Russia's Investigative Committee has opened a criminal case against activist leader Sergei Udaltsov, who will face charges of "organizing mass disorder" and could face up to 10 years in prison.

The charges relate to statements Udaltsov allegedly made during a meeting that were secretly recorded, and then broadcast in the controversial documentary Anatomy of a Protest 2, which first aired on the NTV television network on October 5.

Investigators analyzed the video recording provided by NTV and concluded that there was “no evidence the video materials had been doctored,” Investigative Committee spokesman Vladimir Markin said.

“We established that the voice heard in the Anatomy of a Protest 2 scenes, shot on hidden camera, belongs to Udaltsov, and the meeting shown in the video took place in the second half of June 2012 at an apartment in the Belarusian capital, Minsk,” Markin said.

State-run NTV broadcast what it said was secretly-filmed footage of Left Front leader Udaltsov meeting Georgian politician Givi Targamadze to discuss plans to seize power in cities across Russia, including the Baltic exclave of Kaliningrad.

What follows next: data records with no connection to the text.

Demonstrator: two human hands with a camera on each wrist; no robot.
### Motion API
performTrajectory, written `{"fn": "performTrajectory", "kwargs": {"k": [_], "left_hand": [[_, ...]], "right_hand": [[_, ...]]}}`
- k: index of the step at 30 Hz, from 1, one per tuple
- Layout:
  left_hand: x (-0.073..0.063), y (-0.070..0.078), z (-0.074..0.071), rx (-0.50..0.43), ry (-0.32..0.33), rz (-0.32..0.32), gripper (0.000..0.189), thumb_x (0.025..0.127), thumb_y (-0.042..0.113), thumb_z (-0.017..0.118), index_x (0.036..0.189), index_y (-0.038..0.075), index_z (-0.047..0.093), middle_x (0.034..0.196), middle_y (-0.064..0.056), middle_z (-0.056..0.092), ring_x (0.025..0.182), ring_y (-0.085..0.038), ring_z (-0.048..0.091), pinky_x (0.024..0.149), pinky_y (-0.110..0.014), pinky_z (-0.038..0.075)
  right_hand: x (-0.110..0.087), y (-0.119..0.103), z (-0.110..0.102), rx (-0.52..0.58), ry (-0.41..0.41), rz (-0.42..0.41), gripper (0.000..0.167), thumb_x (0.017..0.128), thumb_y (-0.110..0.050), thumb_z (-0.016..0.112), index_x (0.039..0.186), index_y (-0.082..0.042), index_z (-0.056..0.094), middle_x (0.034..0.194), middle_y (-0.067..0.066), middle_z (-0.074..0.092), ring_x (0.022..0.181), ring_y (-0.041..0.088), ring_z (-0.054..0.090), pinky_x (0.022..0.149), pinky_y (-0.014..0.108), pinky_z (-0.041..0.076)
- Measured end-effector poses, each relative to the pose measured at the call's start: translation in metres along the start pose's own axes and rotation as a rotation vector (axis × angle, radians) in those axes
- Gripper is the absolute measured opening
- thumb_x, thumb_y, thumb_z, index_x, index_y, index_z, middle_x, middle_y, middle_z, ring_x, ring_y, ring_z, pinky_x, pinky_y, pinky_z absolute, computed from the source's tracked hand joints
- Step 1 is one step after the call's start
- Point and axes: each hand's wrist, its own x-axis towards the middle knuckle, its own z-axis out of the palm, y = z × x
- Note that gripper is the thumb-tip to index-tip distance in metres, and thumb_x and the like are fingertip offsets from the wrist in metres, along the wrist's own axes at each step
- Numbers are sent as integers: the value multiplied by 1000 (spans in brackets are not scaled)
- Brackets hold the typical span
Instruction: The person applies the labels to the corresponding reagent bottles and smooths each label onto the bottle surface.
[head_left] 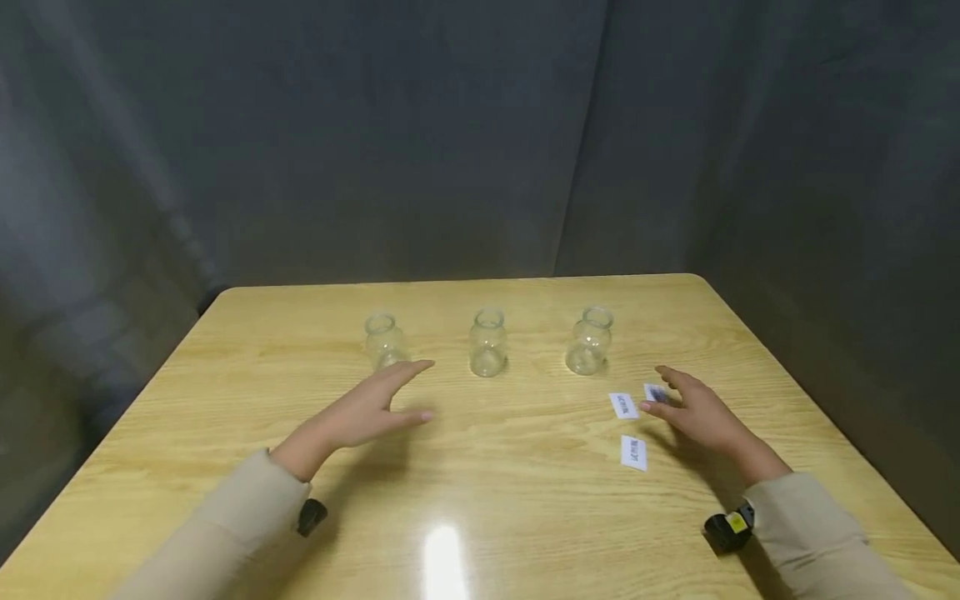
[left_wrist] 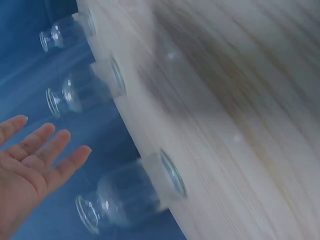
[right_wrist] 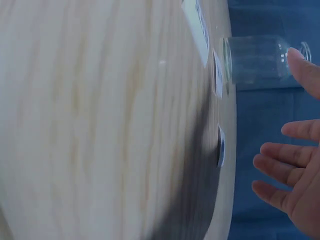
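Note:
Three clear glass jars with round bellies and flared rims stand upright in a row: a left jar [head_left: 381, 337], a middle jar [head_left: 488, 343] and a right jar [head_left: 589, 342]. My left hand [head_left: 363, 412] hovers over the table in front of the left jar, fingers extended and thumb apart, holding nothing. My right hand [head_left: 701, 408] hovers beside three small white labels, its fingers spread and holding nothing. Printed text shows on the near label [head_left: 633, 452] and the middle label [head_left: 623, 406]. The far label [head_left: 654, 392], with a dark print, is partly hidden by the right hand.
The light wooden table [head_left: 495, 483] has a bright glare spot near its front. Dark grey curtains [head_left: 405, 150] hang behind it and at both sides. A black wrist camera [head_left: 727, 531] sits below the right sleeve, another [head_left: 311, 517] below the left.

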Motion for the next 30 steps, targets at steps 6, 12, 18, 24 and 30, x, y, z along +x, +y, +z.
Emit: {"fn": "performTrajectory", "kwargs": {"k": [6, 12, 18, 24, 30], "left_hand": [[23, 7, 16, -124, -30, 35, 64, 82, 41, 54, 134, 11, 30, 132, -5, 36, 116, -19, 36, 91, -43, 33], [49, 18, 30, -197, -59, 96, 57, 85, 32, 53, 133, 12, 31, 127, -7, 41, 112, -19, 41, 87, -42, 37], [71, 28, 42, -232, -105, 120, 56, 85, 29, 53, 133, 10, 31, 125, -8, 43, 109, -19, 44, 89, -36, 37], [87, 37, 56, -259, -141, 131, 51, 85, 27, 54, 129, 8, 35, 122, -10, 45, 106, -18, 46, 87, -31, 39], [100, 43, 69, -296, -163, 143, 47, 85, 22, 54, 126, 4, 39, 118, -13, 48, 102, -19, 49, 83, -27, 41]], "right_hand": [[3, -3, 4, 25, -4, -1, 73, 83, -41, 52, 128, 11, 26, 119, 32, 38, 106, 45, 38, 79, 55, 36], [1, -4, 0, 29, 20, -3, 65, 83, -33, 56, 123, 13, 33, 108, 30, 48, 96, 42, 47, 75, 49, 41], [3, -1, 1, 52, 1, -3, 64, 82, -32, 57, 122, 13, 35, 104, 27, 51, 91, 36, 50, 71, 43, 44], [5, 4, 4, 105, -20, 1, 60, 82, -30, 58, 120, 12, 39, 100, 21, 54, 89, 32, 52, 68, 38, 46], [6, 9, 9, 108, -3, -3, 42, 81, -21, 60, 107, 10, 49, 89, 12, 56, 81, 25, 53, 64, 32, 45]]}}
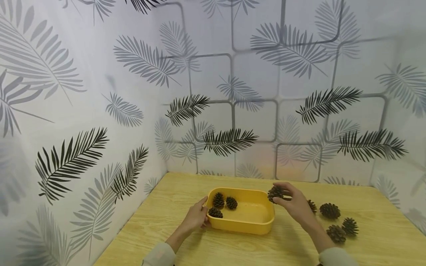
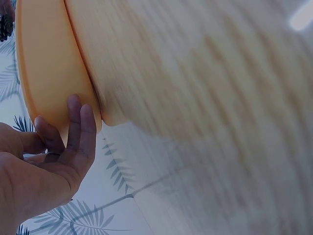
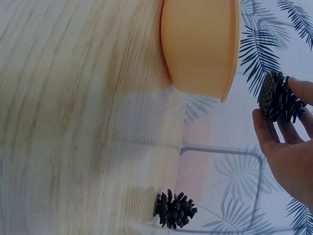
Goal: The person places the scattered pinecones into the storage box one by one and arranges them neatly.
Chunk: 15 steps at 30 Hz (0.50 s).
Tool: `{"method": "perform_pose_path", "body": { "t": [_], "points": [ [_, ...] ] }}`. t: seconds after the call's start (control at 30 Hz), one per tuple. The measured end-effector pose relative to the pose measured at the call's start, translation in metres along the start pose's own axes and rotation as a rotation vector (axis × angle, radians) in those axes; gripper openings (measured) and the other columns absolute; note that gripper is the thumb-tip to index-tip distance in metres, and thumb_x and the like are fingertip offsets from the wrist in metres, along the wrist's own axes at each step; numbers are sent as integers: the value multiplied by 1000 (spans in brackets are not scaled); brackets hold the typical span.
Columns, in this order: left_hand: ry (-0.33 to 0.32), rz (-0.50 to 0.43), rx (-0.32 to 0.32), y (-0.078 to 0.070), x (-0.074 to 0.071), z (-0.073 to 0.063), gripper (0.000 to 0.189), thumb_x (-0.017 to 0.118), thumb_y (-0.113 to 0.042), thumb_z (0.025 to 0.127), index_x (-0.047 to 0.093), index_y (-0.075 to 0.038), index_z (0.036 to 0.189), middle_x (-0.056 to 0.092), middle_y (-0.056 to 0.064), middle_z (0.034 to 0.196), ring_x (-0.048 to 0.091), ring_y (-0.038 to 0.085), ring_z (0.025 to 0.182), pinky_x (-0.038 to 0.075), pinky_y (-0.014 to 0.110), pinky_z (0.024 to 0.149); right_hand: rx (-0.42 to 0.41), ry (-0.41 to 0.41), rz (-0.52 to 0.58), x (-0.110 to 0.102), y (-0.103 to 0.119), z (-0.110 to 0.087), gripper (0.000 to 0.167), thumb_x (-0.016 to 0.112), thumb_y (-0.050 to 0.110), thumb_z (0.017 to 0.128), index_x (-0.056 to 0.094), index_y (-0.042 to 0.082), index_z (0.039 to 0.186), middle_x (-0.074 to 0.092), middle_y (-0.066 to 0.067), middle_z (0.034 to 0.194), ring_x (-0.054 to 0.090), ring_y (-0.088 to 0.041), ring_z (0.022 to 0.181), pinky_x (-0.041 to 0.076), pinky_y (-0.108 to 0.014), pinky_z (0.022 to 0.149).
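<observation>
My right hand (image 1: 293, 205) pinches a pine cone (image 1: 275, 194) between thumb and fingers, by the right end of a yellow plastic tub (image 1: 237, 226). In the right wrist view the held pine cone (image 3: 279, 98) is raised above the table, apart from the tub wall (image 3: 200, 49). My left hand (image 1: 194, 218) holds the tub's left end. The left wrist view shows those fingers (image 2: 87, 129) against its outer wall. Three pine cones lie inside the tub toward its left side, one of them a cone (image 1: 231, 202) nearest the middle.
Several more pine cones lie on the wood-grain table (image 1: 253, 251) to the right, among them a cone (image 1: 330, 210) behind a close pair (image 1: 337, 233). One cone (image 1: 312, 206) is partly hidden by my right hand. Leaf-patterned curtains (image 1: 213, 111) rise at the back and left.
</observation>
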<state>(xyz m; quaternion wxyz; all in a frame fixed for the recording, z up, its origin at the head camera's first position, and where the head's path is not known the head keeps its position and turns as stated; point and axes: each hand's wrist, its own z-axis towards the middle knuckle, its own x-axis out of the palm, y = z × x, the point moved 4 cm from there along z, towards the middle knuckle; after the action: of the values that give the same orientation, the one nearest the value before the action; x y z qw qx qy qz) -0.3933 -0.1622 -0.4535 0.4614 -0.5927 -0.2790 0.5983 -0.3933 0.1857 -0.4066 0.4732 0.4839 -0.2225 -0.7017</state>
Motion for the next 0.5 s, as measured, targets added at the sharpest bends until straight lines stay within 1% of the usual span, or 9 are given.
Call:
{"method": "perform_pose_path", "body": {
  "t": [0.23, 0.5],
  "points": [
    [2, 4, -8, 3, -1, 2, 53, 37, -7, 113, 24, 5, 162, 60, 19, 71, 72, 35, 66, 62, 39, 58, -17, 1, 12, 8, 7, 4, 50, 73, 11, 98, 57, 8, 146, 56, -21, 146, 55, -44, 130, 52, -57, 103],
    [-1, 7, -1, 0, 0, -1, 53, 37, -6, 113, 24, 7, 162, 59, 18, 70, 72, 37, 66, 63, 41, 59, -33, 7, 23, 20, 12, 7, 49, 73, 10, 98, 59, 9, 144, 59, -19, 141, 57, -42, 128, 53, -54, 103]
  ]
}}
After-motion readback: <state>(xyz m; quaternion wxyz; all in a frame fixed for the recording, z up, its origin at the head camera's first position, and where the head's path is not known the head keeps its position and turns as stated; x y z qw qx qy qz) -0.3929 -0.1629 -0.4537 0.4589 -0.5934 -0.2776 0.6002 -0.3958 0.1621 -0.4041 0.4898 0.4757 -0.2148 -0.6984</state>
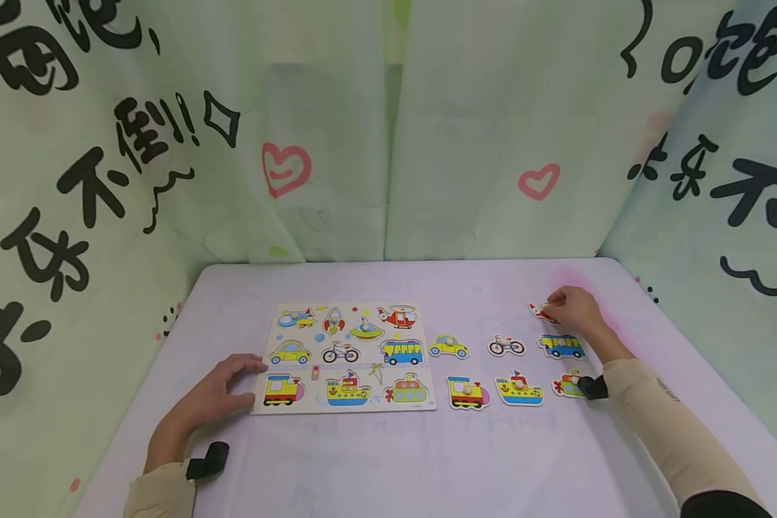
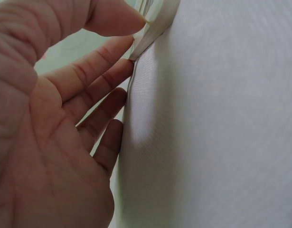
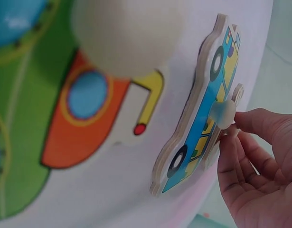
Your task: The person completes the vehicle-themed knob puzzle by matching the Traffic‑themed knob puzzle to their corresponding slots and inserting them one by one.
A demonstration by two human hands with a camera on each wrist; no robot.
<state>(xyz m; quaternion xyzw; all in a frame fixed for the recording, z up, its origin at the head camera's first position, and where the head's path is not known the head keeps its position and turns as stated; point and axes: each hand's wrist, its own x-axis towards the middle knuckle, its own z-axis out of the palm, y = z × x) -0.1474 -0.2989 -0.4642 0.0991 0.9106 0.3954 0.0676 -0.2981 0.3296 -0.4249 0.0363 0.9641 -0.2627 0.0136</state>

“Udaltsov confirmed that he had met with Georgian nationals in summer 2012, one of whom he named as Georgy Vasilievich,” Markin said earlier. “He said he was exploring legal sources of funding for the Left Front movement.”

When these allegations were first made, Udaltsov responded by calling the footage fake and said that he would seek the advice of his lawyers. He also claimed that the documentary was the start of new “wave of repression” that would target the leaders of the now 10-month-old protest movement against the rule of President Vladimir Putin.

“I was entirely open with investigators because I have nothing to hide. I’m not sure why the Investigative Committee has focused on some Georgy Vasilievich,” Udaltsov told RIA Novosti last week.

“I’ve met with dozens of people in recent months, including Georgians, Belarusians, and Ukrainians, as well as nationals of European countries. This is a normal thing for a political figure to do.”

“In some cases, we have sought funding for the Left Front from businessmen. But we have never discussed any kind of violent action or received any instructions or funding of any kind from any foreign secret services,” he stressed.

Udaltsov also reiterated that he had never met with Targamadze.

Targamadze, the head of the Georgian parliament’s defense and security committee and a close ally of President Mikheil Saakashvili, also slammed the documentary in an interview with Russia’s Novaya Gazeta newspaper, calling it “propaganda.”

The NTV documentary said Targamadze had helped organize the “color revolutions” that swept opposition leaders into power in Georgia and Ukraine in the 2000s amid mass protests over election-rigging allegations.